"""

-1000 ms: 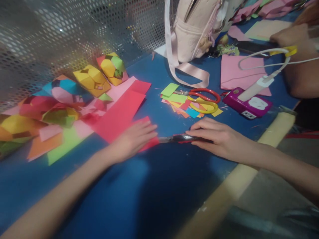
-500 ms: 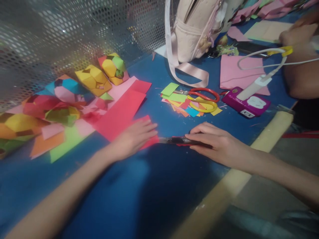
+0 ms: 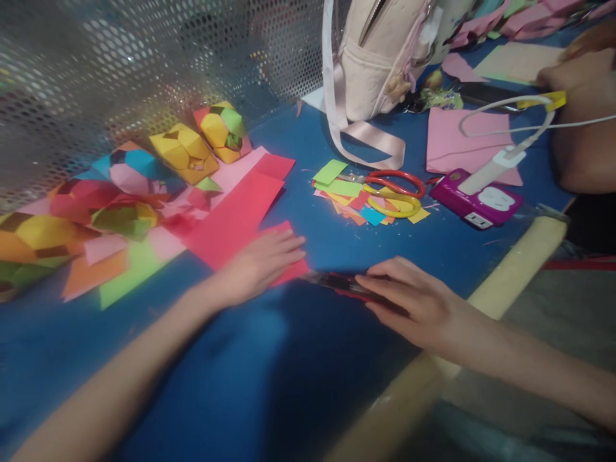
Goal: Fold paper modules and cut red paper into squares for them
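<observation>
My left hand (image 3: 257, 264) lies flat with fingers outstretched on a small piece of red paper (image 3: 294, 272), pressing it to the blue table. In my right hand (image 3: 418, 298) is a utility knife (image 3: 339, 282) with a dark and red body. Its blade end reaches the right edge of that paper, close to my left fingertips; the blade itself is blurred. Beyond my left hand, a longer sheet of red paper (image 3: 235, 218) lies over pink paper. Past the knife sit scissors (image 3: 392, 183) with red and yellow handles, on a heap of coloured paper scraps (image 3: 373, 215).
Folded paper shapes (image 3: 185, 154) line the left side by a perforated metal panel (image 3: 144, 58). A pale bag (image 3: 375, 77) stands at the back. Right of the scissors are a purple power adapter (image 3: 476, 199) with a white cable and pink paper (image 3: 447, 141). Another person's arm (image 3: 577, 128) rests far right.
My right hand has come slightly nearer to me, and the knife now slants, its handle lower than its blade end. My left hand stays on the paper.
</observation>
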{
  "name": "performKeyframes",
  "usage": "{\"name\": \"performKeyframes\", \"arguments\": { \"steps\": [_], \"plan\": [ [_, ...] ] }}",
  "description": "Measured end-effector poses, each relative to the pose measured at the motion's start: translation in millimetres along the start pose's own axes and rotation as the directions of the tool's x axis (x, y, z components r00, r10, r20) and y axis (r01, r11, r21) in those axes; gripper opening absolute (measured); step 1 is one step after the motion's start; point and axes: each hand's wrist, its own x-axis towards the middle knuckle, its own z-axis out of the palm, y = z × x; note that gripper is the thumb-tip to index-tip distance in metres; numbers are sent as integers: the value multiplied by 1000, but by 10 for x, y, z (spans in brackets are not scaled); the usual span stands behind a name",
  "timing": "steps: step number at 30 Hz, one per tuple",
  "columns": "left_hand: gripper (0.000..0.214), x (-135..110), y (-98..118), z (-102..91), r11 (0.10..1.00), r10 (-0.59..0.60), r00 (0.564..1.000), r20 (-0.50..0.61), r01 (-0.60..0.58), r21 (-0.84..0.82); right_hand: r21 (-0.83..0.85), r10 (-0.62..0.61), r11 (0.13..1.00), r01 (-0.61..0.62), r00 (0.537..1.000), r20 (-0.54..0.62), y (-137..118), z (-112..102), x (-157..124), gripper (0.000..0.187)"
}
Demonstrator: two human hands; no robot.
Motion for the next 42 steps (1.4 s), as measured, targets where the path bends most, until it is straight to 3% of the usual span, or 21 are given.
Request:
{"name": "performKeyframes", "arguments": {
  "steps": [7,16,31,42],
  "plan": [
    [34,42,52,-30,989,-145,989,7,145,-16,-21,13,1000,-12,1000,20,-92,12,-17,24],
    [28,21,-51,-61,1000,-3,999,38,2,19,-7,35,999,-35,998,43,-133,6,11,23],
    [28,17,-38,-32,998,2,1000,25,-3,61,-3,13,1000,-12,995,94,-225,39,94,22],
    [26,17,-44,-23,999,1,1000,13,-2,36,-7,-30,1000,30,997,71,-216,120,106,20]
  ]
}}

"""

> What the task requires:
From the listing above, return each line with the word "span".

> Solution for this problem:
  "description": "Measured end-effector poses, each relative to the pose measured at the motion's start: translation in millimetres along the start pose's own axes and rotation as the directions of the tool's x axis (x, y, z components r00, r10, r20) and y axis (r01, r11, r21) in those axes; gripper opening absolute (measured); step 1 is one step after the motion's start; point and axes: each hand's wrist, its own x-axis towards the middle knuckle, its own z-axis out of the palm, y = z × x; note that gripper is the thumb-tip to index-tip distance in metres; numbers are sent as integers: the value multiplied by 1000, but by 10 for x, y, z (spans in brackets are not scaled); the usual span stands behind a name",
Motion for the next 42 steps (1.4 s), as measured, targets where the path bends most, until it is straight to 3% of the usual span, or 21 are given.

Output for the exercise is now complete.